A família, e depois a escola, são cruciais na consideração do desenvolvimento educacional primário. Custa ouvir que o tempo é curto para lhes dedicar atenção, afecto e ensinamento. Bem sei que vivemos numa sociedade de consumo a que resistimos sem sucesso. Trabalhamos muito para dar o melhor aos nossos filhos, mas é preciso ir questionando o que é "melhor". O que é efectivamente preciso para sermos felizes? Quanto é que (e o que é que) precisamos de dar aos nossos educandos para que se desenvolvam da melhor forma possível, intelectual e socialmente?

 

Estudos sobre a educação primária em países em desenvolvimento mostram que o sucesso educacional das crianças está intimamente associado a dois factores cruciais: uma nutrição adequada e rica em vitaminas e minerais e o ambiente familiar em que a criança recebe os afectos e ensinamentos. Muitas vezes, é muito mais importante o que os pais fazem com as crianças do que aquilo que eles são. Num estudo das Fundações Aga Khan e Bernard van Leer, conta-se o sucesso do desenvolvimento de quatro crianças filhas de uma mãe pescadora, que, depois de muitas e longas horas de trabalho, regressa a casa e convida os quatro filhos para a acompanharem na preparação do jantar. Enquanto mexem nos peixes, falando sobre as suas cores, qualidades, gostos, ela passa-lhes ensinamentos importantes.

 

Mas é preciso ter atenção às coisas que ensinamos. Há dias ouvi um pai ensinar o seu filho a nadar. O pai dizia que nadar é ir mexendo os braços como se se estivesse a afastar os outros meninos quando se quer passar para a frente da fila!
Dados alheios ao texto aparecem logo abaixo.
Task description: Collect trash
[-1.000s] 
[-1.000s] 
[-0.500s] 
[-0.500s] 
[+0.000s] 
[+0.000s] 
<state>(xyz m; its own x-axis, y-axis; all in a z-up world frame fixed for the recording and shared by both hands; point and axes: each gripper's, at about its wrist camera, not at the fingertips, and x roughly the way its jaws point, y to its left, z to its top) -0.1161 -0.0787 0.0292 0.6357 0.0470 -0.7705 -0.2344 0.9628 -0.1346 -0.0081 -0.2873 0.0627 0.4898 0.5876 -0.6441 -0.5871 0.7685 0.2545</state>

Se calhar o miúdo aprendeu a nadar muito depressa, mas tenho dúvidas quanto ao desenvolvimento das suas aptidões sociais e intelectuais.

 

Por outro lado, não vale de nada dizer que é feio bater nos outros meninos, se, à primeira incapacidade nossa de resolver os problemas, levantamos a mão e eliminamos a "malcriadice" com a bendita palmada. A educação não se faz usando a violência, mas dando bons exemplos e adoptando atitudes coerentes e consistentes. A palmada resume a frustração daquele que não sabe verbalizar o seu desagrado e usa a violência para marcar um ponto. Tudo o que ensinou ao filho foi que sempre que ele quiser vincar o seu ponto de vista é legítimo que use a violência.

 

O episódio felizmente resolvido do meu filho ensinou-me que os pais devem estar atentos e conversar muito com os seus filhos; devem, sobretudo, assumir uma estreita relação de cumplicidade na sua função educativa a par da escola. Aos professores recomenda-se que revejam os comportamentos "típicos" das crianças destas idades; os manuais da psicologia infantil podem estar já desactualizados.

 

O mundo de desafios de imagens, de violência, seja ela sofisticada nos países mais ricos, seja primária nos países mais pobres, a relação de afecto e de carinho entre pais e filhos traz profundas consequências na formação do ser humano. Estes hoje são os nossos filhos, que ainda dependem de nós; amanhã vão ser eles os nossos guardiões, e dependeremos do produto que soubermos criar.